Friday, November 22, 2013

Forgotten Books: The Third Seduction - Jack Lynn

I've read quite a bit about the Tokey Wedge series over the years, but I've never sampled any adventures of the diminutive private eye until now. THE THIRD SEDUCTION was published in 1964 by Novel Books (the same company that published Ennis Willie's Sand series and a number of Orrie Hitt's best novels). It's possible it's a retitled reprint of an earlier book in the series, since Novel Books was notorious for doing that.

Tokey Wedge is five-six, a hundred and forty-five pounds, and looks a little like a smaller version of Shell Scott (not a coincidence, clearly). Despite being smaller than most paperback heroes, he's plenty tough and doesn't hesitate to take on hoodlums and killers a lot bigger than he is. Like most fictional private eyes of the era, he has a long-suffering friend on the police force, and his on-again, off-again girlfriend is a beautiful blond reporter.

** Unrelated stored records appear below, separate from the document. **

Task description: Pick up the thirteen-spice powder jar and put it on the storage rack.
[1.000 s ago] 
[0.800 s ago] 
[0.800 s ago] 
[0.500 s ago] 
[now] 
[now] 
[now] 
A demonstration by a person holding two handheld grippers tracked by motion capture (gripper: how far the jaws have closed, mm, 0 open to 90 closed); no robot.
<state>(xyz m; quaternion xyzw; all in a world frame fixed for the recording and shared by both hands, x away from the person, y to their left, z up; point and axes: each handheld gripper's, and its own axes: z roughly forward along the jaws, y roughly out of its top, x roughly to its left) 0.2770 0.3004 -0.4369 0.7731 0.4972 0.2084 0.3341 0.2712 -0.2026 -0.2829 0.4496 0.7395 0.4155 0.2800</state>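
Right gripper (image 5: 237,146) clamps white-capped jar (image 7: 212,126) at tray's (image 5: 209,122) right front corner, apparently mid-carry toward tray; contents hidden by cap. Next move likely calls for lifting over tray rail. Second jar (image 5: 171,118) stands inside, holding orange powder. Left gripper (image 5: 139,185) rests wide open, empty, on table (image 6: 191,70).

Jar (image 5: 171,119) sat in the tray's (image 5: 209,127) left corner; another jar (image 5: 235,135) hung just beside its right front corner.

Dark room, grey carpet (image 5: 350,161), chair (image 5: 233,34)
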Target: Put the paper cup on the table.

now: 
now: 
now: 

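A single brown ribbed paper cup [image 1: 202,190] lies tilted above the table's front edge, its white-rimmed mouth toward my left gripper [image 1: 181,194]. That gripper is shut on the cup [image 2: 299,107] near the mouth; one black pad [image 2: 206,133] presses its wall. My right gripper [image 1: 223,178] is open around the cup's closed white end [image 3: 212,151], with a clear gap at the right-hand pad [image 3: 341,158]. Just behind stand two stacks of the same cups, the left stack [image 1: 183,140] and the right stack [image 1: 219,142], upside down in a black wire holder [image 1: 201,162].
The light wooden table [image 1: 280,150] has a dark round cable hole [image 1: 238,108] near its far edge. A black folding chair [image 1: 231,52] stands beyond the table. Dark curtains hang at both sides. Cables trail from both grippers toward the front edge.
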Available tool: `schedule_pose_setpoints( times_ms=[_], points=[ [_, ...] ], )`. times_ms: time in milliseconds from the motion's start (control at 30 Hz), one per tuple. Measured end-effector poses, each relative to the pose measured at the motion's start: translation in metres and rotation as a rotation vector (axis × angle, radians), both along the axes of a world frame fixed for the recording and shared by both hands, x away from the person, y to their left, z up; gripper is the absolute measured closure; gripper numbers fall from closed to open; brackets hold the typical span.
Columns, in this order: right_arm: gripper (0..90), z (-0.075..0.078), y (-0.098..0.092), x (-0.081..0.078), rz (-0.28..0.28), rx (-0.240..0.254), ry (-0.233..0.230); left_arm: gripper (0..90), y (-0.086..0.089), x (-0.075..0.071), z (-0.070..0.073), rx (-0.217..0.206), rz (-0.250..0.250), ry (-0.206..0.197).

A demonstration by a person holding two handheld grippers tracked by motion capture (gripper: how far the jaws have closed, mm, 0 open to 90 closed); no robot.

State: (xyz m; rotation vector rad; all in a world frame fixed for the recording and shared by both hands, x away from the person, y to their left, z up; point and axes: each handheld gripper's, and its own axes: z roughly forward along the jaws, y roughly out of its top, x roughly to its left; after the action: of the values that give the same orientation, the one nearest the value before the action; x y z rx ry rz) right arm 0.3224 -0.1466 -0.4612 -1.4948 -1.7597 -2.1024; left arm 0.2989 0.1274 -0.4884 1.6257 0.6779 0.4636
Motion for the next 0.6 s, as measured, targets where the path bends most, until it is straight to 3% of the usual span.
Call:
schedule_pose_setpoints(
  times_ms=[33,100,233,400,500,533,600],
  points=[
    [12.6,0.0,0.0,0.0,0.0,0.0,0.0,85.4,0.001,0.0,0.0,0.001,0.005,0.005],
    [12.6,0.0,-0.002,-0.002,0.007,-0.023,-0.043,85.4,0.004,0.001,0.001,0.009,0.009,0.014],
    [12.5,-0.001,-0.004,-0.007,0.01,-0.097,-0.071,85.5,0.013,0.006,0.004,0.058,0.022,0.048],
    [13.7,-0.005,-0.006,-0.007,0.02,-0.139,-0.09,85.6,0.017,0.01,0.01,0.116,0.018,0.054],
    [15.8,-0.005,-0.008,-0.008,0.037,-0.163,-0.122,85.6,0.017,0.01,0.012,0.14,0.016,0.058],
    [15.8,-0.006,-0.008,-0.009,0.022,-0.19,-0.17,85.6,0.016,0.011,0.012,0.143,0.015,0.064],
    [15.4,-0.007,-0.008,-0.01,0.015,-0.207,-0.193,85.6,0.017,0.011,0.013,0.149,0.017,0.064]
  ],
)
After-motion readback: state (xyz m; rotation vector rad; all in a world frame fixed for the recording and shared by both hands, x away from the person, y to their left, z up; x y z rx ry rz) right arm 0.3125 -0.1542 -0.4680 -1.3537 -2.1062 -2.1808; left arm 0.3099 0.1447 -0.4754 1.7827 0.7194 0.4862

As THE THIRD SEDUCTION opens, Tokey is trying to date a beautiful stripper. Wouldn't you know it, no sooner does she agree to go out with him than they're kidnapped by a .45-toting goon who tries to murder them. Tokey manages to get himself and the stripper out of this fix, of course, and then the question becomes which one of them the killer was really after.

From there the plot quickly turns into a complicated mix of revolution on an island nation in the Caribbean (in the words of Woody Allen, a fictional but real-sounding country), a looted treasury, feuding beautiful sisters, torture, attempt after attempt on Tokey's life, and finally imprisonment in the mansion of the evil mastermind, complete with a death trap like something out of a James Bond movie. In the midst of all that hectic action, Tokey manages to find time to take several beautiful women to bed, of course.

So, does it all make sense? Well, sort of, although there's a definite feeling that the author was just making it up as he went along. I don't think anybody read these novels for their well-constructed plots, though. They were read for the sex (which like most so-called sexy books from the Fifties and early Sixties is really pretty mild, consisting of leering innuendo more than anything else), the action, and the wise-cracking comedy. Tokey Wedge seems to have been influenced more by Richard S. Prather's Shell Scott novels than anything else, although there's some Dan Turner and Mike Hammer in there, too. Based on an admittedly limited sample, this one book, I'd say Tokey was aimed at readers who found Prather, Bellem, and Spillane just too sober and restrained.

For a long time, the identity of the author, Jack Lynn, wasn't known, but Steve Mertz has done some sleuthing and turned up strong evidence that Lynn was really Max van derVeer, an author who published several stories in MIKE SHAYNE MYSTERY MAGAZINE and ALFRED HITCHCOCK'S MYSTERY MAGAZINE during the Sixties. I seem to remember reading that he may have ghosted some of the Shayne stories in MSMM, too, but I could be wrong about that. I know he was living in Corpus Christi, Texas when he passed away in 1979. There's no telling what other books he may have written under pseudonyms.

I had a good time reading THE THIRD SEDUCTION, but it's definitely politically incorrect and anybody considering reading it or any of the other Tokey Wedge books needs to bear that in mind. It doesn't rise anywhere near the level of the books that inspired it, but it's still entertaining and a nice time warp back to a goofier, more innocent era in paperback fiction.


2 comments:

Stephen Mertz said...

What a name for a character! Anyway, the van derVeer connection came because one of the Novel epics (forget which) stars secret agent Kevin Kar...who also appears in a couple of 60s MSMM stories under the author's real name. I also have an old list of MSMM Shayne story authors and he is listed as the author of two: "Shadow of Fear" (Jan, 1972) and "The Mafia Pays a Ransom" (Nov, 1972).

James Reasoner said...

Thanks, Steve. That was a good catch.